Gillian's head was swimming. She suddenly wondered what she had gotten herself into. Aside from the 23rd century architecture mixed in with old historic buildings, what she had seen of San Francisco on the way from the bay to the medical port was not all that different than the San Francisco she had left only hours earlier. But this San Francisco was 300 years in the future; her future was now her present. 'Oh, my God,' she thought, 'I'm 332 years old!' She was getting a migraine.
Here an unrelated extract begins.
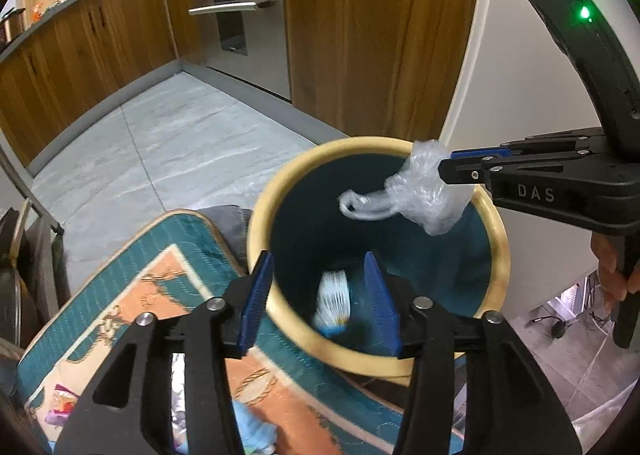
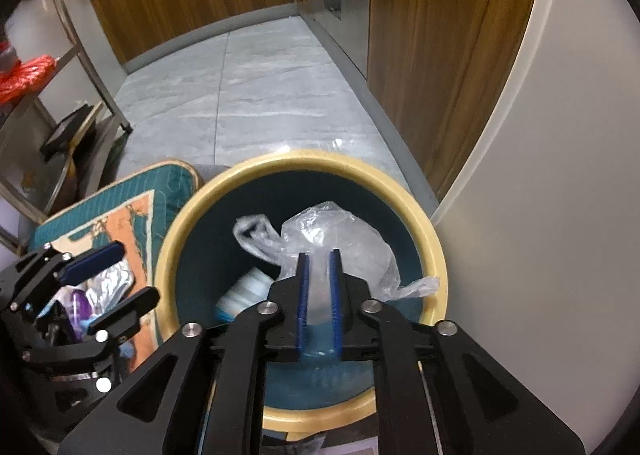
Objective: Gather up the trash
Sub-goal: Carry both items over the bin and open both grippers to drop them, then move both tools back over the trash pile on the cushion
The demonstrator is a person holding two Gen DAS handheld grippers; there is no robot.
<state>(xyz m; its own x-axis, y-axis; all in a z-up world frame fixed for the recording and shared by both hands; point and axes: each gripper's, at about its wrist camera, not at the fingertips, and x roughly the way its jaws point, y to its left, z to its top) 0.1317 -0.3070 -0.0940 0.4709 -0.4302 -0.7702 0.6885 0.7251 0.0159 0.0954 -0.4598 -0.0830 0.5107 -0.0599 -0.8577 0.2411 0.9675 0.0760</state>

She might have been really freaked out had it not been for all the fascinating, wonderful gadgets the nurse was using to check her out. She was especially mesmerized by the medical scanners. Technology had certainly come a long way. McCoy noted the wonderment on her face and started explaining what all the equipment was.

While they waited to be told what to do and where to go, Uhura and Scotty had their heads together talking between themselves; Sulu and Chekov were talking about what they would do when they couldn't be in Starfleet anymore.

Calling their families was the common thread of the group.

The Bounty Seven, plus one, could hear the activity outside the room as they waited in the holding area. Admiral Cartwright was trying to secure their release on their own recognizance and encountering resistance from some of the council members and the Klingon representative who had railed against Kirk in council chambers. Ambassador Sarek was assisting with the releases.

"Well, I wonder what they're gonna do with us?" It was McCoy, who could never bare complete silence. He was pacing now, itching to get out and do what he did best.

Sulu interjected, "Surely, they'll recognize we're not any kind of flight risk. We came back."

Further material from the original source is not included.